Today, with hundreds of millions in federal COVID-19 funding sloshing through state accounts, some officials worry Oklahoma government could be headed for a repeat of the budget challenges of the past decade that were created in part by inflated spending tied to 2009 bailout funding.
Gov. Kevin Stitt has been among the most vocal members of that group, arguing Oklahoma government should use federal COVID-19 money only for unexpected expenses directly related to COVID-19. He has warned lawmakers against using one-time federal COVID funds for ongoing agency expenses and urged lawmakers to bring state spending more in line with actual revenue.
That has been a source of contention with legislative leaders, who have mostly balked at efforts to rein in spending or streamline government to lower costs.
The difference between the financial philosophies of the executive and legislative branches came to a head in May when Stitt vetoed Senate Bill 1922, the general appropriation bill for all of state government. Stitt warned the budget drafted by legislators was “propped up with one-time funds that will not be available for Fiscal Year 2022” and “leaves us with very few options in FY 2022—we will either have to raise taxes or implement draconian cuts.”
Lawmakers declined to address those concerns, and instead overrode Stitt’s veto to keep state spending at a higher level than what Stitt argues is sustainable.

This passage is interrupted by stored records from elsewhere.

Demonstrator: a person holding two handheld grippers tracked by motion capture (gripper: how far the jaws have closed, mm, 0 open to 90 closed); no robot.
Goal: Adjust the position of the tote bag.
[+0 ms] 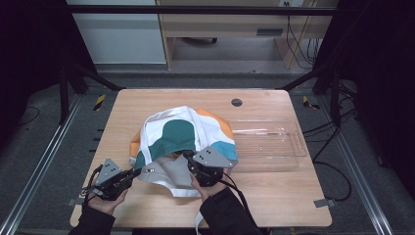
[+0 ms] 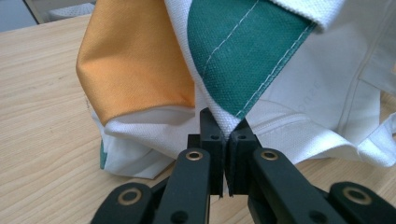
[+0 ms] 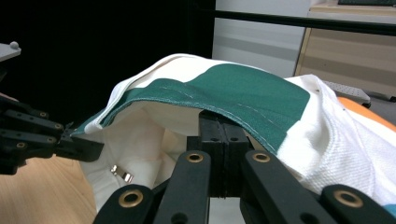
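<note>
both hand-held grippers [image 1: 142, 171] [image 1: 187, 155] pinch woven canvas bag [image 1: 181, 134] (stitched hem)

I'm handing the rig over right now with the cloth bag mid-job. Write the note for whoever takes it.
Left gripper: shut on the bag's rim, on a green and white edge, low near the table's front.
Right gripper: shut on the same rim at the green band, held higher, so the mouth gapes toward the person.
Cloth bag: white with green, orange and blue patches, slumped at mid table; a metal clip shows inside.
Clear plastic tray: empty, right of the bag.
Done: both rim grips taken, mouth opened.
Left: probably spread or fold the bag, perhaps move it to the tray; keep both grips shut.
</note>
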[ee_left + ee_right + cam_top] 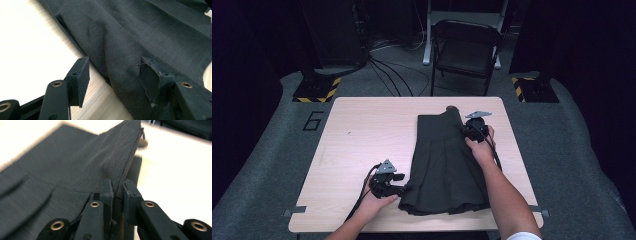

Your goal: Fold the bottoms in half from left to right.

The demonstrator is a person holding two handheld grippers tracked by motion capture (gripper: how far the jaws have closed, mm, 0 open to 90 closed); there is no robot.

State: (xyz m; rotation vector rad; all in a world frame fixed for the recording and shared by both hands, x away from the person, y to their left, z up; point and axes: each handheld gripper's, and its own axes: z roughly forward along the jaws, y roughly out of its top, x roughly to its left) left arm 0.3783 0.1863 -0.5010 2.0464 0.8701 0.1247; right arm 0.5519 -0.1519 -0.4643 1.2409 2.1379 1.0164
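Observation:
A dark grey pleated skirt (444, 160) lies flat on the light wooden table (362, 130), waistband toward the far edge. My right gripper (464, 131) is at the skirt's upper right side. In the right gripper view its jaws (117, 187) are shut on the skirt's side edge (75, 165), which rises in a ridge toward a zip pull. My left gripper (398, 187) sits at the hem's lower left corner. Its jaws (113, 75) stand open around the edge of the skirt (150, 30), with one pad (150, 77) over the cloth and the other over bare wood.
A black folding chair (464, 50) stands on the floor beyond the table's far edge, with cables on the floor beside it. Bare tabletop (25, 45) stretches to the left of the skirt. A narrower strip of table (175, 170) lies to its right.

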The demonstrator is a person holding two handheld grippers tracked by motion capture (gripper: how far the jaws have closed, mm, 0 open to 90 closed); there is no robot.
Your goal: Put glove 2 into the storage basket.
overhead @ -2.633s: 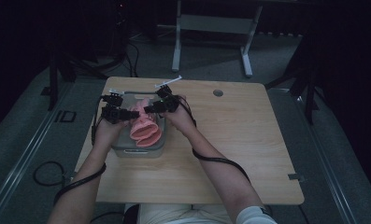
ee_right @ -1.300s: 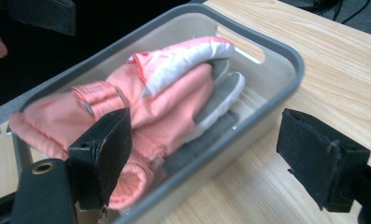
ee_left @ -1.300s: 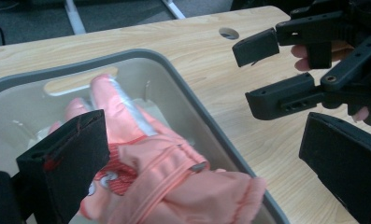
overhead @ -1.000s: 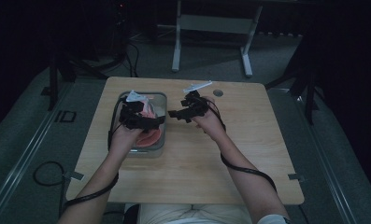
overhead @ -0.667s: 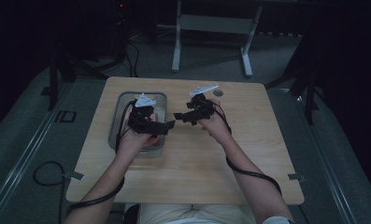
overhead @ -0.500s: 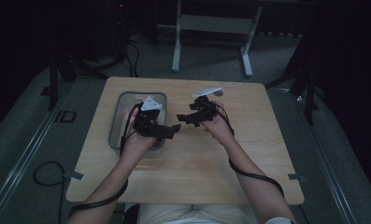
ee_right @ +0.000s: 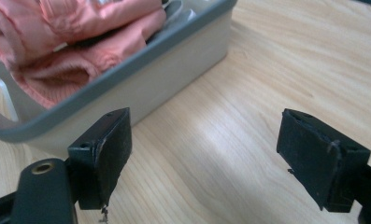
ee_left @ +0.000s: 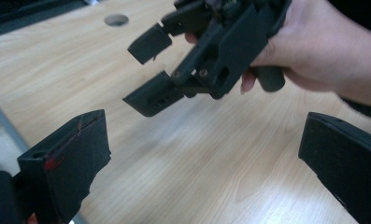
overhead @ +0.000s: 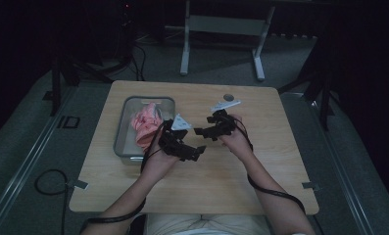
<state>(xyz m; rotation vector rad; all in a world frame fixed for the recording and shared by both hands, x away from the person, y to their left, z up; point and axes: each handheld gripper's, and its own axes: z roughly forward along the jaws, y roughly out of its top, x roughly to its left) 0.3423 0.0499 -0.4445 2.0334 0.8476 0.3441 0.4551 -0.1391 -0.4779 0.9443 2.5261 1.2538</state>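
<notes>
A grey tray point(overhead: 121, 132) sits at the table's left and holds a crumpled pink cloth point(overhead: 144, 125). The right gripper view shows the tray wall point(ee_right: 141, 81) and the pink cloth point(ee_right: 75, 32) close ahead. My left gripper point(overhead: 198, 151) hovers over bare wood right of the tray, open and holding nothing, jaws wide apart point(ee_left: 202, 154). My right gripper point(overhead: 201, 133) hangs just beyond it, open and holding nothing point(ee_right: 204, 154), pointing toward the tray. In the left gripper view the right gripper point(ee_left: 150, 70) and the hand around it are near.
The wooden table point(overhead: 260, 171) has a round hole point(overhead: 228, 97) at its far edge. A cable lies on the grey floor point(overhead: 47, 183) at the left. A metal stand point(overhead: 221, 24) rises behind the table.
Both hands have drawn back from the tray toward the table's middle. The pink cloth lies uncovered in the tray, no longer under the grippers.
</notes>
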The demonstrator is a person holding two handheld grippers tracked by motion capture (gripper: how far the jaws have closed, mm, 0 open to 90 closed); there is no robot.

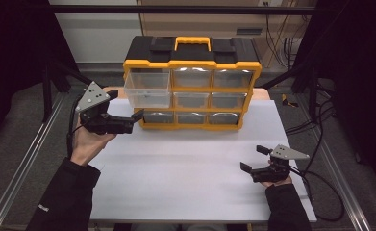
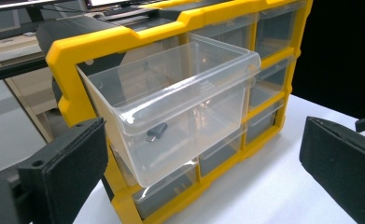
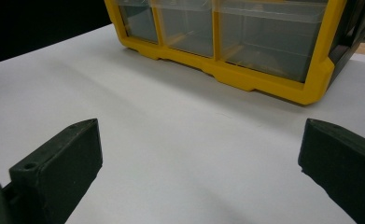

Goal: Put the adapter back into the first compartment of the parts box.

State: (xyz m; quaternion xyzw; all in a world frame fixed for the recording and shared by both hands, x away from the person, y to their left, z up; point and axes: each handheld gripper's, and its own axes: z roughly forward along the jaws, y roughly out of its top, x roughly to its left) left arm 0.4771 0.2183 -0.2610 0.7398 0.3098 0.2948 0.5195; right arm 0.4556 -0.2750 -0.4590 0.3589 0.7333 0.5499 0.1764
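The left gripper is hovering with its jaws spread wide and nothing between them, just beside the pulled-out drawer of the organiser, probably so the small dark part inside can be reached. That drawer is sitting straight ahead of the jaws, sticking out of the top corner slot, its clear thin plastic walls showing the part lying on the bottom. The frame around it is chunky yellow plastic with a black lid. The right gripper is waiting well back over the smooth white table, also released and holding nothing, likely keeping clear.
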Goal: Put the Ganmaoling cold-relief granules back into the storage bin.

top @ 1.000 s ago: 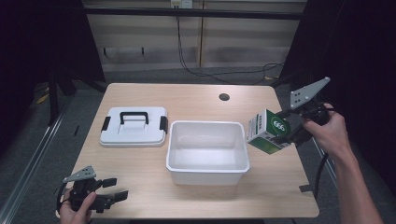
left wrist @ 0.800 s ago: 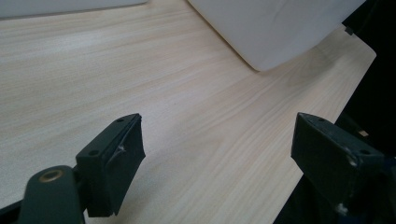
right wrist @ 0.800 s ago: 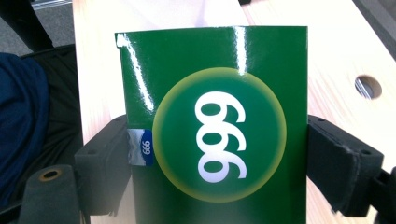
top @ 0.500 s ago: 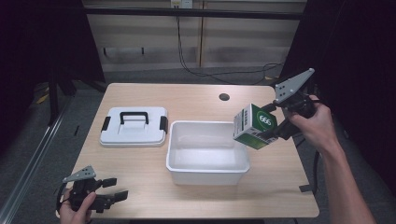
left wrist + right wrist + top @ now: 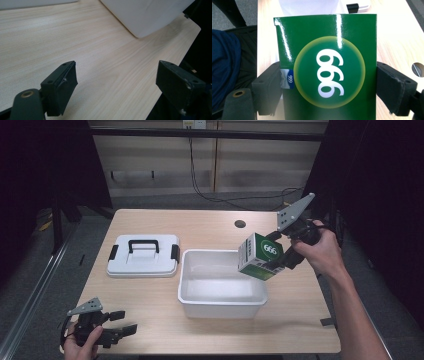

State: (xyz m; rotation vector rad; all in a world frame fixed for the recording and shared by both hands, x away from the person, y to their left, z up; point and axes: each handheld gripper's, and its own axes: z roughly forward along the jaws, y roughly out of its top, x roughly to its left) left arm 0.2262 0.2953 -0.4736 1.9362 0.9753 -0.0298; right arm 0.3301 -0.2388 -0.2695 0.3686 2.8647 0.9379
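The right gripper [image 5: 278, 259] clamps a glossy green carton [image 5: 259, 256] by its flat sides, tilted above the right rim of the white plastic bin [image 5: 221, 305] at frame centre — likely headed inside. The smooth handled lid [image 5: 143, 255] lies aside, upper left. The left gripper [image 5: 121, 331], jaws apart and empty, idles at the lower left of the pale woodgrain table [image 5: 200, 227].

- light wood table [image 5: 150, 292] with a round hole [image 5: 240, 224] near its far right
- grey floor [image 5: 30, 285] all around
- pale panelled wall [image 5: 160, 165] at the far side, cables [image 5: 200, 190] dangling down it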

At an April meeting of the State Board of Equalization, Stitt noted the 2020 state budget (which covers state spending through June 30 this year) totaled $8.13 billion. In the FY22 budget year, he said officials expect to have $6.9 billion available. Yet the budget legislators enacted via override keeps state spending at $7.7 billion, roughly $800 million above the amount of funding officials believe may be available for the next budget year, and lawmakers depleted the majority of state savings in the process. While lawmakers started 2020 with more than $1 billion in state savings, just $244 million now remains.
Officials say some changes have been adopted or are underway in state government that may help avoid some problems experienced in the aftermath of the 2009 federal bailouts. Martin noted lawmakers began including information on agencies’ full funding—which included state appropriations and all federal dollars—in budget reviews. That practice was not common before the Great Recession.
And today lawmakers are in the process of creating a new state entity, the Legislative Office of Fiscal Transparency (LOFT), that will audit state agency budgets and evaluate the effectiveness of state programs and services. Martin said that is also a step in the right direction.
Even so, he said officials should try to use federal COVID funds “for one-time purposes as opposed to ongoing operations so you don’t find yourself in a position where you’re having to reduce personnel or other services that people have become accustomed to.”
“When you’re in the middle of a crisis like they are now, you appreciate the relief to lessen the blow,” Martin said, “but I think you also try to spend those dollars as smartly as possible for the long term.”